What Gets Evaluated After the Drill
The drill isn’t over when the simulated shock is delivered. A debriefing session afterward is where the real value comes in. The team reviews what happened against a checklist of performance criteria: Was the drill completed in under three minutes? Did the right people take the right actions? Was the AED easy to locate and retrieve? Did the communication chain work without gaps?
This evaluation often surfaces the need for specific changes. Maybe the AED needs to be relocated to a more central spot. Maybe more staff need CPR certification. Maybe the emergency action plan itself needs clearer instructions. Organizations should save their drill checklists and any post-event reviews to reference when updating their cardiac emergency response plan each year.
Common Problems Drills Reveal
Several issues come up repeatedly in AED drills, and catching them in practice is the entire point. One of the most common is poor AED placement. The device might be tucked in a cabinet or a hard-to-reach area, adding precious seconds to retrieval time. Drills make this immediately obvious when the retriever can’t get back fast enough.
Equipment readiness is another frequent problem. Batteries die and adhesive pads expire. A drill is a natural checkpoint to verify that the AED is actually functional, not just mounted on the wall. Some organizations discover during drills that no one has checked the device’s maintenance indicators in months.

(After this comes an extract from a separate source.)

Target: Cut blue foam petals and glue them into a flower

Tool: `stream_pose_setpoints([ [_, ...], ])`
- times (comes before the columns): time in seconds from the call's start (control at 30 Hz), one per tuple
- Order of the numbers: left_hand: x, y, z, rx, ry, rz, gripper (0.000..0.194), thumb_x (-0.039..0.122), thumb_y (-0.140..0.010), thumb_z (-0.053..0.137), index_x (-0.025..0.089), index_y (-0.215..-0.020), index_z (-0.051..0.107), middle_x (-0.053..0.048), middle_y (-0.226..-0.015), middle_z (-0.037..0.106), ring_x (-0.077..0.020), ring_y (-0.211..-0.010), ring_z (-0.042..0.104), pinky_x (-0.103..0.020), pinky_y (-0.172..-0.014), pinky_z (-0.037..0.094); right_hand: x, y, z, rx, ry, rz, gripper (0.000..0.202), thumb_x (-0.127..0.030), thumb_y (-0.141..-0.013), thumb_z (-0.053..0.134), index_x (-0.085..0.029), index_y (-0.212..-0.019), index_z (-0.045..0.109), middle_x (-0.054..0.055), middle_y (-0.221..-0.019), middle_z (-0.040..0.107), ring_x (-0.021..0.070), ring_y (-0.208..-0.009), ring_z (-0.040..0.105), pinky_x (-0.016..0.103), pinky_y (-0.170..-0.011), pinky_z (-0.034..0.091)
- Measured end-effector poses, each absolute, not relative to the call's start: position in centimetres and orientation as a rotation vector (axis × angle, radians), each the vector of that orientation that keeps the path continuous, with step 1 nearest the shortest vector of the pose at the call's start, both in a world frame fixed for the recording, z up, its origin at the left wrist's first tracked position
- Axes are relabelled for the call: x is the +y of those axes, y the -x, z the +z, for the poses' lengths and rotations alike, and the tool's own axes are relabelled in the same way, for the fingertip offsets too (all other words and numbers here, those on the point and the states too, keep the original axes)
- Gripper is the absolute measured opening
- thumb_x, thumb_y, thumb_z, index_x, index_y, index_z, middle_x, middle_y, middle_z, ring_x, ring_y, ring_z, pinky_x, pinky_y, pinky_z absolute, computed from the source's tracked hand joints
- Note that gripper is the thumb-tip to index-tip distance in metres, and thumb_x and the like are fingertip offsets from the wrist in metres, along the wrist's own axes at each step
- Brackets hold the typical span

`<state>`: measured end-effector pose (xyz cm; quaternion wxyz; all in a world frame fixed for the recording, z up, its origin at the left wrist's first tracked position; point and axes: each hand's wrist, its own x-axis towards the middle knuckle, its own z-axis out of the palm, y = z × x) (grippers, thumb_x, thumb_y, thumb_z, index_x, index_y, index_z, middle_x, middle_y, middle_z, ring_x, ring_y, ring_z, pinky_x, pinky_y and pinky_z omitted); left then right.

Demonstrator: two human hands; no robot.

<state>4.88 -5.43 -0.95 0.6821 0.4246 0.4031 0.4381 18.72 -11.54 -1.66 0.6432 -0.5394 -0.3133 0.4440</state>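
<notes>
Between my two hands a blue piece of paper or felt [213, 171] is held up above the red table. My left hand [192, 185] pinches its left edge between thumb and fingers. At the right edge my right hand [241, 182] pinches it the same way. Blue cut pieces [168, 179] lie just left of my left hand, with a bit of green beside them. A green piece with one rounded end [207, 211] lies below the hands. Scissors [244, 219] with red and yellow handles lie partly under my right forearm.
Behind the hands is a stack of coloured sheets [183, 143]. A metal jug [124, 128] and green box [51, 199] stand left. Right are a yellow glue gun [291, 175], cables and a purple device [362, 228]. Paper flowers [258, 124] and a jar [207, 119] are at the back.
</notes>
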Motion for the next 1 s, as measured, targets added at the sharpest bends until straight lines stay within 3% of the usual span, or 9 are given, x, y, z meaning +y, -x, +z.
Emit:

On the human side, responders sometimes forget to clear the patient’s chest before applying pads. Clothing needs to be removed, sweat wiped away, and excessive chest hair addressed, because any of these can prevent the pads from making good contact and interfere with the AED’s ability to analyze the heart rhythm. People also sometimes continue chest compressions while the AED is analyzing, which can produce an inaccurate reading. These are exactly the kinds of mistakes that feel obvious in a classroom but get missed under stress, which is why physically running through the scenario matters more than simply reviewing a written plan.
How to Set Up a Drill
Planning a drill doesn’t require elaborate preparation, but a few details make the difference between a useful exercise and a chaotic one. Choose a realistic location within your building, not a training room where everyone is already gathered. The point is to test response from normal working conditions. Designate one person as the observer and timekeeper who won’t participate but will track everything that happens and when.
Decide in advance whether the drill will be announced or unannounced. Announced drills work well for a team’s first time, letting people focus on learning the steps without the added stress of surprise. Unannounced drills are more valuable for experienced teams because they test genuine readiness. Either way, make sure the equipment is ready: a CPR manikin, an AED trainer with training pads, and a stopwatch.
After the drill, gather the full team for a structured debrief. Walk through the timeline, discuss what went well, and be specific about what needs to change. Then document it. Written records of drill performance over time show whether your team is improving and help justify requests for additional AEDs, training sessions, or staffing changes.